Dans le cadre de cet accord, les fournisseurs d’accès à Internet bloqueront volontairement l’accès aux sites pirates connus. Ces plans ne sont pas nouveaux ; un protocole d’accord similaire a été signé il y a plus de deux ans, mais il n’a jamais été mis en œuvre.

Nouveau protocole de blocage

Le nouveau protocole d’accord est un accord modifié entre le gouvernement philippin et les fournisseurs d’accès à Internet locaux. Le document de quatre pages définit les règles d’un système administratif de blocage des sites pirates, qui ne nécessite aucune surveillance judiciaire.

Les bases du plan sont assez simples. Les titulaires de droits d’auteur peuvent soumettre des demandes de blocage de site, qui sont ensuite envoyées à des agents d’évaluation dédiés qui examineront tous les détails et prendront une décision dans un délai de cinq jours.

Si une demande de blocage est acceptée, les fournisseurs d’accès à Internet en sont informés, afin qu’ils puissent mettre en place les mesures de blocage appropriées. Cela peut être aussi simple que le blocage des requêtes DNS, l’interdiction des URL, la mise sur liste noire des adresses IP, ou une combinaison de ces mesures.

Après avoir été alertés, les fournisseurs d’accès à Internet disposent de deux jours pour mettre en place les blocages.

« À réception de la demande, les FAI doivent, dans les quarante-huit heures, mettre en place un mécanisme de blocage efficace et efficient pour bloquer l’accès des abonnés à leur site internet », lit-on dans le protocole.

Possibilité de contester

Les exploitants des sites visés seront également informés des mesures de blocage et auront la possibilité de faire appel. Si les opérateurs du site n’ont pas d’adresse de contact, ils peuvent trouver une copie de la demande de blocage sur le site web de l’IPOPHL, où elles apparaîtront finalement.

De même, les fournisseurs d’accès à Internet sont également autorisés à faire part de leurs préoccupations, au cas où des problèmes surviendraient par la suite.

Bien que ce type de système de blocage administratif ne soit pas nouveau, il s’agit du premier de ce genre en Asie. Toutes les parties impliquées espèrent qu’il contribuera à dissuader le piratage rampant aux Philippines, où plus de la moitié des consommateurs admettent accéder à des services pirates.

Une version antérieure du protocole proposait un système plus complexe, avec la Commission nationale des télécommunications (NTC) comme intermédiaire. La NTC reste signataire de la version mise à jour, mais n’aura pas à examiner toutes les demandes individuellement.

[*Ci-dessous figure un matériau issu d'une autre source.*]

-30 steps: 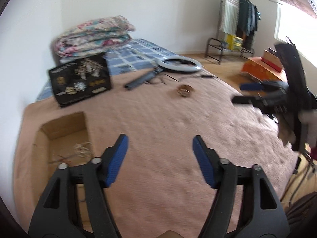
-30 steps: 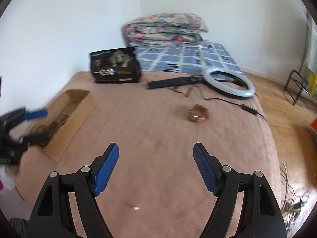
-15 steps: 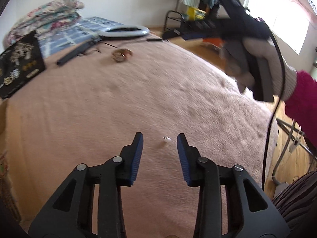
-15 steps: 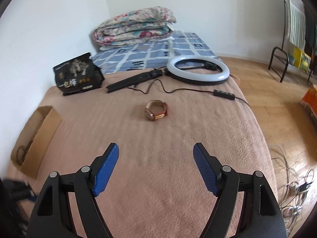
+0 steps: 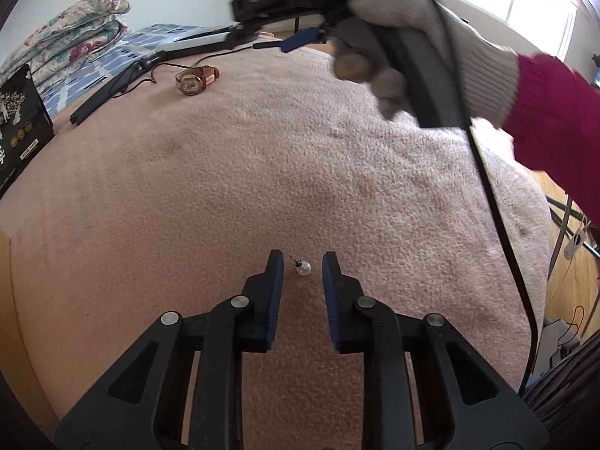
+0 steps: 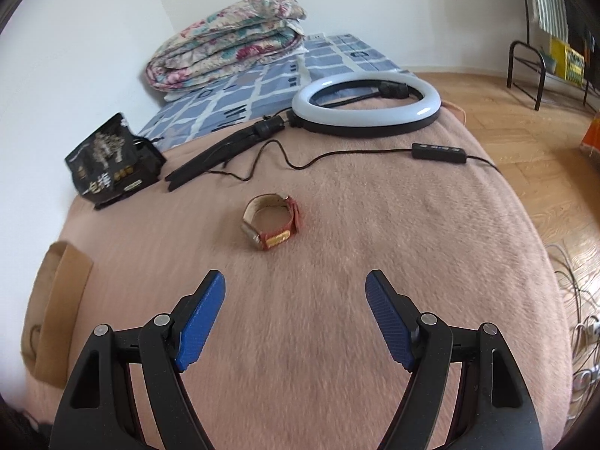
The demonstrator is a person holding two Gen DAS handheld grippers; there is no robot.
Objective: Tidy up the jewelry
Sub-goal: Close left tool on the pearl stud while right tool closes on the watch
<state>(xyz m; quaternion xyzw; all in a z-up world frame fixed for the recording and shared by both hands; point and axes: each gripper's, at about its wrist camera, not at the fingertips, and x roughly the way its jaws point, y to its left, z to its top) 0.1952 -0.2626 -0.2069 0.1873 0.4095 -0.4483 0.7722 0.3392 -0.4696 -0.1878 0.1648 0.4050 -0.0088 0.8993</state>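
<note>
A small pearl stud earring (image 5: 303, 267) lies on the pink blanket (image 5: 262, 157). My left gripper (image 5: 300, 268) is low over it, its blue fingers partly closed on either side of the earring with a gap on both sides. A wristwatch with a brown-red strap (image 6: 272, 222) lies mid-bed; it also shows in the left wrist view (image 5: 195, 79). My right gripper (image 6: 295, 288) is wide open and empty, just short of the watch. In the left wrist view the gloved right hand holds that gripper (image 5: 303, 37) above the blanket. A cardboard box (image 6: 56, 292) sits at the bed's left edge.
A ring light (image 6: 365, 107) with its folded tripod (image 6: 221, 153) and cable with inline control (image 6: 438, 152) lies at the back. A black packet (image 6: 110, 161) stands at the back left, before a folded floral quilt (image 6: 228, 37). Wooden floor (image 6: 543, 172) is to the right.
My left gripper swung right, away from the box, dropped to the earring and narrowed around it. My right gripper moved forward toward the watch, still wide open.
</note>
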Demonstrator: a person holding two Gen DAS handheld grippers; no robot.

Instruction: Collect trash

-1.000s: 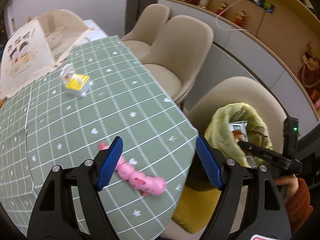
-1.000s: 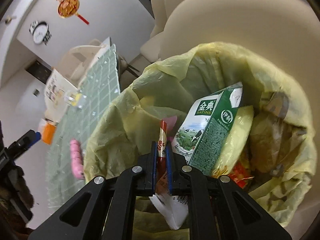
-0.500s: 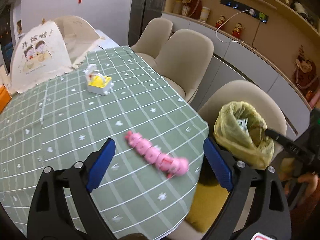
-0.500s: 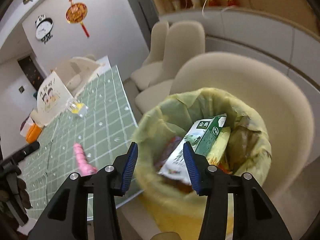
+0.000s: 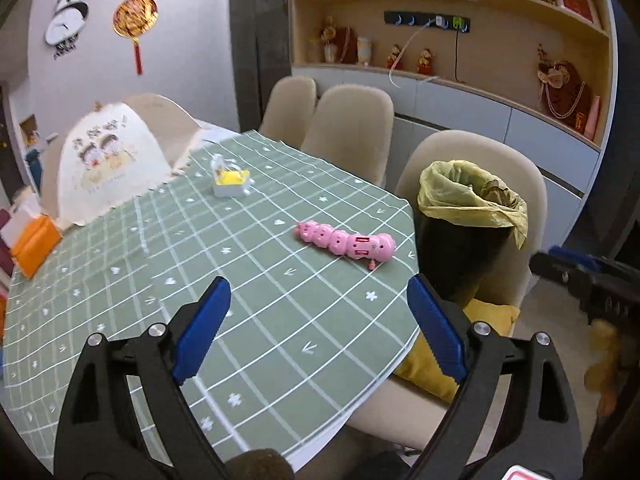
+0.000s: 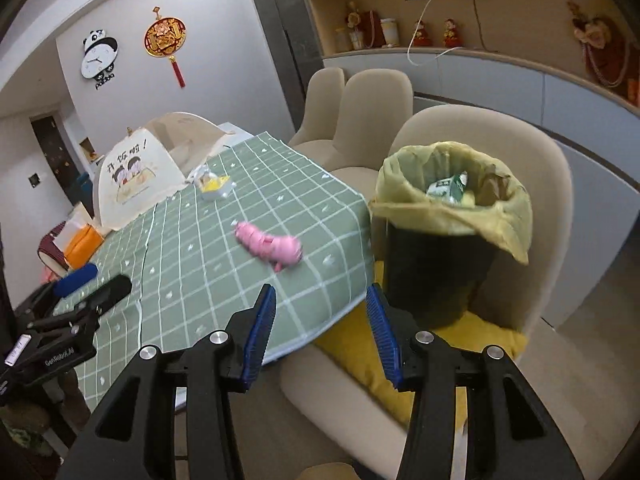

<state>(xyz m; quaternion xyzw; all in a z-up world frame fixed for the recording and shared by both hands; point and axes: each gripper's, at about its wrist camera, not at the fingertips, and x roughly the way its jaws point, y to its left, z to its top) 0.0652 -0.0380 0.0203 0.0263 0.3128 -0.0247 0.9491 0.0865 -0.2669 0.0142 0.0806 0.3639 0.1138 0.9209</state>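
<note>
Looking along my left gripper, I see its blue pads spread wide with nothing between them, only green checked tablecloth beneath. My right gripper has its jaws parted too, less widely, and they too are empty; they opened within the past second but have held this width since, so the trash they carried is gone from them.

The bin, a dark tub lined with a yellow bag, stands on the seat of the nearest beige chair, on a yellow cushion, just off the rounded table edge. From the right wrist view it sits ahead and to the right of the right-hand finger, well clear of the pads. Inside the bag I can make out a green and white carton among other rubbish I cannot identify. From the left wrist view the bin lies ahead and right of the gripper, beyond the table's edge.

On the cloth, a pink segmented caterpillar toy lies near the edge closest to the bin, ahead of both grippers and touching neither. Farther back is a small white tray with something yellow and a clear wrapper, beside a folded mesh food cover printed with cartoon figures. An orange box sits at the far left edge of the table.
</note>
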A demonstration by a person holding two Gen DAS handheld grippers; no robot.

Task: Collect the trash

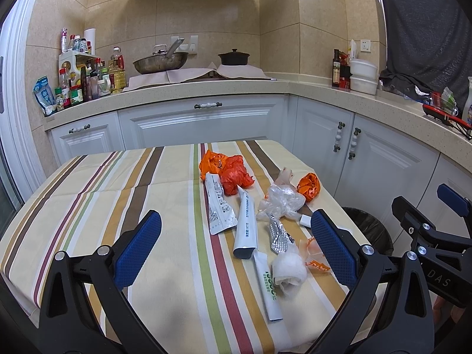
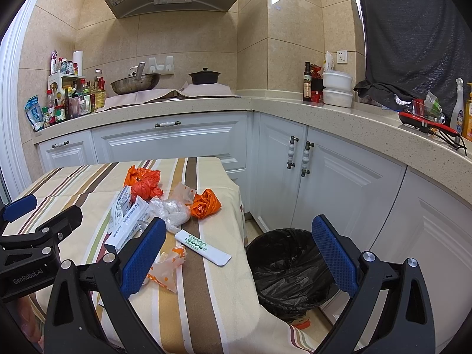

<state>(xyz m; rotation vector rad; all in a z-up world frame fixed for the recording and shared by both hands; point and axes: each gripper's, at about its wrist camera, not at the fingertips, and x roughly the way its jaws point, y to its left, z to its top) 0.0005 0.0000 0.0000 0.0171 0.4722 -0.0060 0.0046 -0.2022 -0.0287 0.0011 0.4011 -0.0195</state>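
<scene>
Both grippers hang above the striped table with nothing between their blue pads. Seen from its own camera, the left gripper [image 1: 236, 244] has its jaws spread wide over the litter at the table's right side; the right gripper [image 2: 239, 253] is just as wide apart, one finger over the table edge and the other over the bin.

That bin [image 2: 290, 268] stands on the floor just beside the table's right edge, lined with a black bag, and the part of the liner that shows looks bare.

Nearest on the tablecloth [image 1: 97, 194] lies a narrow white sachet with green print [image 1: 269, 289], its long axis running roughly toward the cupboards, touching a white tissue wad [image 1: 289, 268]. Beside them sit an orange-spotted wrapper [image 1: 315, 255] and a silver blister strip [image 1: 278, 236]. A white tube [image 1: 246, 224] and a flat printed packet [image 1: 219, 206] lie side by side, both pointing lengthwise away from the camera. Further back come a clear crumpled bag [image 1: 281, 200], a small orange bag [image 1: 309, 186] near the right edge, and a larger orange bag [image 1: 228, 169].

On the far counter, a steel wok [image 1: 160, 62] and a dark lidded pot [image 1: 234, 57] rest on the stove.
</scene>
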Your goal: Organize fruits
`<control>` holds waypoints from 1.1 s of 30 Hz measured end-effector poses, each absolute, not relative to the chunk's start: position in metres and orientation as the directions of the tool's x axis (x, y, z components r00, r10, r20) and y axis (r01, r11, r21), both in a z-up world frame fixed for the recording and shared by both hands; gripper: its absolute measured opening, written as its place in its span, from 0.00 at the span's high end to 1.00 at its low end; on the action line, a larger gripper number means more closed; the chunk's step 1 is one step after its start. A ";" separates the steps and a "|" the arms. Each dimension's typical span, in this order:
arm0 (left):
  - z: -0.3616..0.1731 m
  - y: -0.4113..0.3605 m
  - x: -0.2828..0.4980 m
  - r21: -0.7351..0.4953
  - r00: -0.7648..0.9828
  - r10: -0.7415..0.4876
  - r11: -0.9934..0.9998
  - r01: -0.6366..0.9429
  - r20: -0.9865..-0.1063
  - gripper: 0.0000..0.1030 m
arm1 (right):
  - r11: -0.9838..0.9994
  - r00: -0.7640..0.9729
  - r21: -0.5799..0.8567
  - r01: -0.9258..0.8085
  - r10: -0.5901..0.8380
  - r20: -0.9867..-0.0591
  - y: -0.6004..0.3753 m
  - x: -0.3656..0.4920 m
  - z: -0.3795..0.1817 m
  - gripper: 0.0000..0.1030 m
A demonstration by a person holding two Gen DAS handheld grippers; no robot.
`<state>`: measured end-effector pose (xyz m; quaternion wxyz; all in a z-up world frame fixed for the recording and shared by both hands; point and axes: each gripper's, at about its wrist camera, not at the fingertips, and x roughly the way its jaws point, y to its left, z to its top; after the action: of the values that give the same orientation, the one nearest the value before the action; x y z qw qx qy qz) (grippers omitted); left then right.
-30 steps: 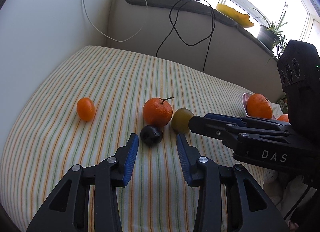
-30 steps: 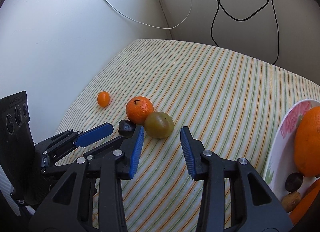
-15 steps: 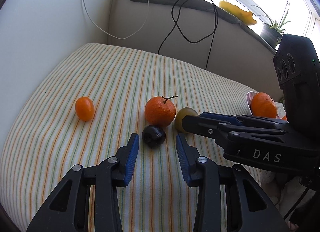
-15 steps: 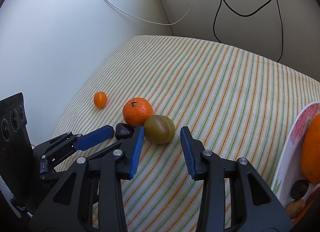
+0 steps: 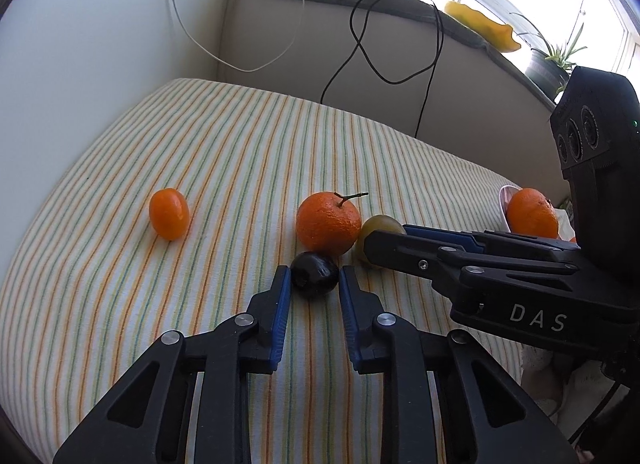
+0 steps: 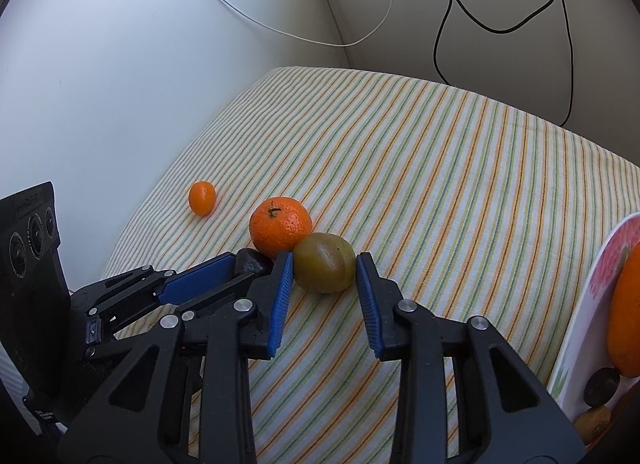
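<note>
Fruits lie on a striped cloth [image 5: 240,151] near the wall. A dark plum [image 5: 314,274] sits right between the tips of the left tongs [image 5: 312,284], whose blue pads flank it on both sides; whether the pads touch it I cannot tell, and the tongs look released rather than clenched. Just behind the plum and touching it is a mandarin [image 5: 328,223] with a short stem. A green-brown fruit [image 6: 325,263] rests against the mandarin's side and sits between the tips of the right tongs [image 6: 325,270]; these are spread wide, one pad close at each flank, with a sliver of gap on the right. In the left view the right tongs cross in front of this fruit and hide most of it. A kumquat [image 5: 169,213] lies alone, well apart to the left. At the right edge a plate [image 6: 600,264] holds an orange [image 6: 628,316] and some small dark fruits.
</note>
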<state>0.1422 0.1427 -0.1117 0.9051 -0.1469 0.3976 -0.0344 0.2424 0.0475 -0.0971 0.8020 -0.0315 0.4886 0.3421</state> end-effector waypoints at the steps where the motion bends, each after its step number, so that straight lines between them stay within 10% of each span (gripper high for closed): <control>1: -0.112 0.143 0.142 -0.294 0.682 -0.179 0.954 -0.055 -0.709 0.78 | 0.763 0.287 0.286 -0.580 0.520 -0.804 0.048 0.243 -0.097 0.68; 33: -0.069 0.104 0.108 -0.343 0.738 -0.255 0.939 0.033 -0.625 0.79 | 0.747 0.387 0.329 -0.578 0.606 -0.695 -0.047 0.189 -0.023 0.69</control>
<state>0.1076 0.1039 -0.0686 0.9188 -0.1565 0.3537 -0.0784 0.1890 -0.0465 -0.0234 0.8325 0.0161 0.4245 0.3556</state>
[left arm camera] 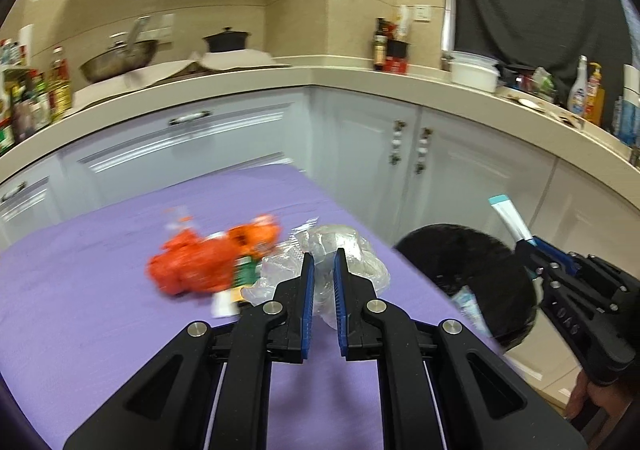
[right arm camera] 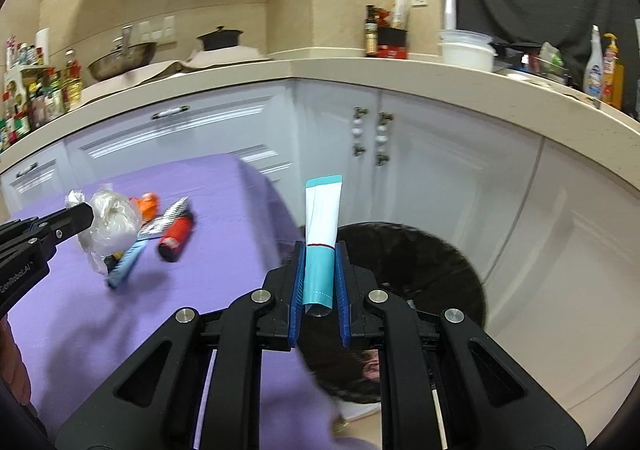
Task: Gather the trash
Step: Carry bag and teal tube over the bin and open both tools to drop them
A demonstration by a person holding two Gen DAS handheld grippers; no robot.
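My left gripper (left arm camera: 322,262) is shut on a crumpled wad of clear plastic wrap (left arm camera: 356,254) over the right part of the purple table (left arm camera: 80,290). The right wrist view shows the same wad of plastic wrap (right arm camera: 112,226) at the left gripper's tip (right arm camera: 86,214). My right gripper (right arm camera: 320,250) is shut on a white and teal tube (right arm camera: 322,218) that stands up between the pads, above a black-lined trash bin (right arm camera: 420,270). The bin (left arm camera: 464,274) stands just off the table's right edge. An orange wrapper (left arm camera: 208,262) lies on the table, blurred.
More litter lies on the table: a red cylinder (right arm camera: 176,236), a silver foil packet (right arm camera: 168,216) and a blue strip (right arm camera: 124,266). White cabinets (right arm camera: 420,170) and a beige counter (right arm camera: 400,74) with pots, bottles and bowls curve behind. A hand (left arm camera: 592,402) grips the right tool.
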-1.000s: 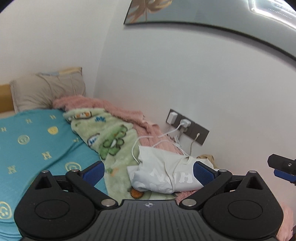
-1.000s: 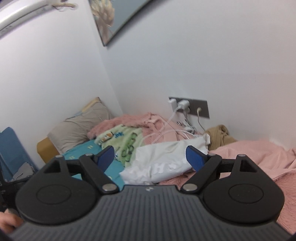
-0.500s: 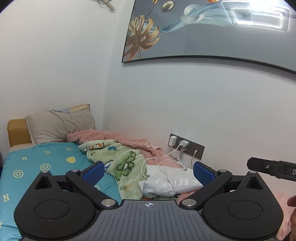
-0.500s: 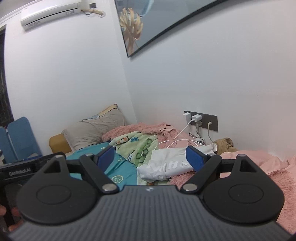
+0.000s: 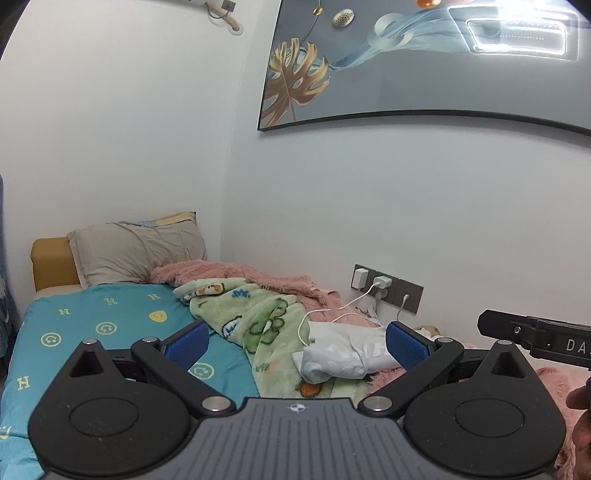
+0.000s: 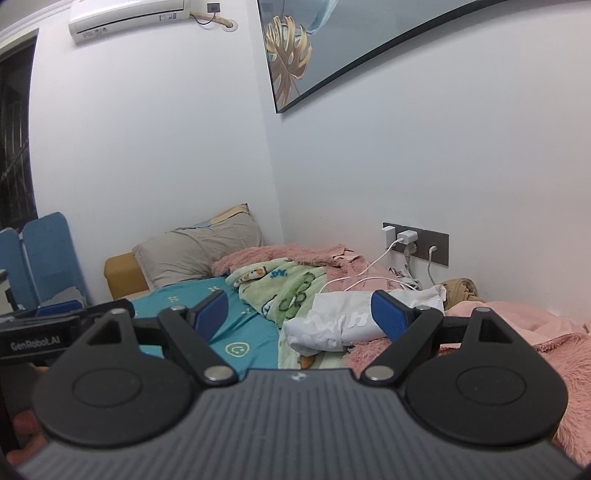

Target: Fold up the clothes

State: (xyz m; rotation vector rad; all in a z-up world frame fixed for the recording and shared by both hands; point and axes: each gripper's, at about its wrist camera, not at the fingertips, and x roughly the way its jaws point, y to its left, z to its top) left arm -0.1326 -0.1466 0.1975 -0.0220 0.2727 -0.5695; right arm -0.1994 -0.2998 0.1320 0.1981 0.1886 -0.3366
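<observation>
Against the white wall, a bed [image 5: 110,317] runs the length of the room; all places below are given relative to it.

- Sheet: teal, printed with smiley faces and letter H, covering the bed's near side.
- Pillow [image 5: 136,251]: grey-beige, at the head of the bed, leaning on a mustard headboard [image 5: 50,264].
- Green cartoon blanket [image 5: 255,317]: rumpled, on the bed's wall side, overlapping the teal sheet.
- Pink fuzzy blanket [image 6: 517,325]: along the wall side, from beside the pillow down to the foot end.
- White garment [image 5: 343,352]: the task item, a bunched roll with pale lettering, lying on the green and pink blankets on the wall side, untouched by either tool.
- Wall socket panel [image 5: 388,290]: dark, just above the bed, with white chargers plugged in; a white cable [image 5: 325,317] trails from it onto the garment.
- Framed picture [image 5: 424,62]: gold leaf on grey-blue, high above the bed.
- Air conditioner [image 6: 129,16]: white, high on the wall over the head end.
- Blue folding chairs [image 6: 40,254]: beyond the head of the bed.
- Left gripper [image 5: 295,343]: held above the bed's near edge, blue pads spread wide, empty.
- Right gripper [image 6: 299,314]: likewise raised, pads spread wide, empty.
</observation>
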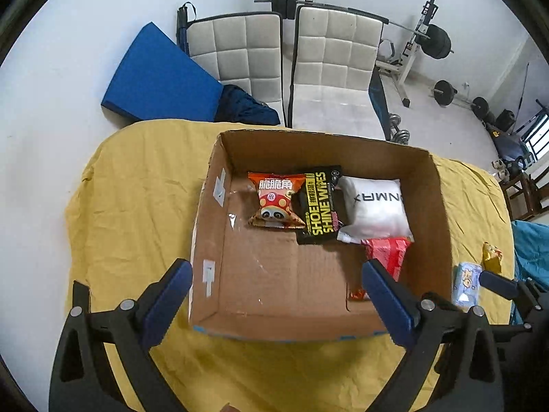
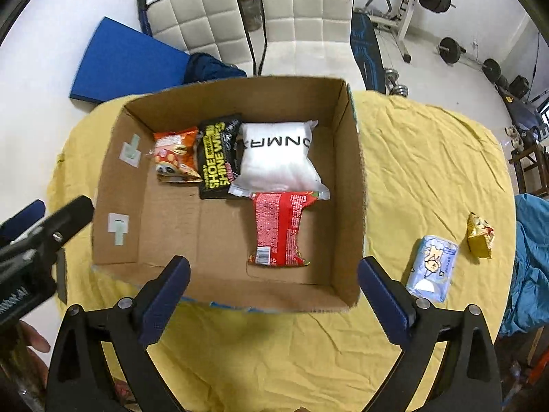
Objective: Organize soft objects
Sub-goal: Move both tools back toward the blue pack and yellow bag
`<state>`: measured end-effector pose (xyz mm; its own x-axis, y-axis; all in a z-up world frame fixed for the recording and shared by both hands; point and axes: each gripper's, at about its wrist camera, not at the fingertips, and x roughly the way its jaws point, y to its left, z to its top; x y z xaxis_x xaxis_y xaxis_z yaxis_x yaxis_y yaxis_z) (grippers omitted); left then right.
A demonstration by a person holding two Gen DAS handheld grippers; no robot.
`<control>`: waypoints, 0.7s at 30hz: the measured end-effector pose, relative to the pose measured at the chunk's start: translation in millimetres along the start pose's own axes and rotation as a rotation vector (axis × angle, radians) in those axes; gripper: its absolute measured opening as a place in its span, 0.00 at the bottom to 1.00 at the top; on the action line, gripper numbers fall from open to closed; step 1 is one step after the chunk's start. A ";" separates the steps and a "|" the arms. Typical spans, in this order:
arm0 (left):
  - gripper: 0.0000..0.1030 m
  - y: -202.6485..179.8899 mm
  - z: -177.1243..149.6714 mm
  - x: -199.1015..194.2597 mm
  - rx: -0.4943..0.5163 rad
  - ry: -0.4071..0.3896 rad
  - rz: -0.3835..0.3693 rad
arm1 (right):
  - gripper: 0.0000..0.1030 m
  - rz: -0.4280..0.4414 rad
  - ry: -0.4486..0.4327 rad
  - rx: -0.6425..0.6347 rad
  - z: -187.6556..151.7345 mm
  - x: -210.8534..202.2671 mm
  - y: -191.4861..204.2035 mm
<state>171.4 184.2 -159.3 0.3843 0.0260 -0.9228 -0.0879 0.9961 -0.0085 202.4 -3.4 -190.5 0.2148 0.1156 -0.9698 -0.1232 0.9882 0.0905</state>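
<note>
Here both hand-held grippers, left (image 1: 276,293) and right (image 2: 274,290), gape empty above the box's (image 2: 346,185) near edge; the red packet (image 2: 279,228) lies just beyond the right one.

Box (image 2: 357,171): you see it mid-frame on the tablecloth (image 2: 429,144).
Far row inside: snack bag (image 2: 176,156) left, wipes pack (image 2: 218,156) middle, pillow pack (image 2: 278,154) right, edges touching.
Noodle packet (image 2: 279,228): in front of the pillow pack.
Outside, lower right of the frame: tissue pack (image 2: 432,262), small packet (image 2: 480,237) just beyond.
Chairs (image 2: 305,10): upper frame, behind the table.
</note>
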 end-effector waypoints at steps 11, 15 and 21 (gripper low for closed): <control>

« Surveillance » d’Hollywood

Le nouveau système administratif de blocage de sites est une initiative philippine, mais les efforts ont été étroitement surveillés par la Motion Picture Association d’Hollywood, qui est mentionnée en tant que partenaire.

Plus tôt cette année, des informations ont fait état de la signature d’un accord entre la MPA et l’IPOPHL pour développer un « régime de blocage de site en continu » dont l’objectif principal est de perturber l’accès aux sites pirates. Cela ressemble à l’accord qui vient d’être annoncé.

Tout compte fait, les Philippines progressent régulièrement dans leur lutte contre le piratage, rejoignant plus de quarante autres pays du monde avec leur programme de blocage. Il est intéressant de noter que le blocage de sites n’est pas encore une option viable aux États-Unis, le berceau d’Hollywood.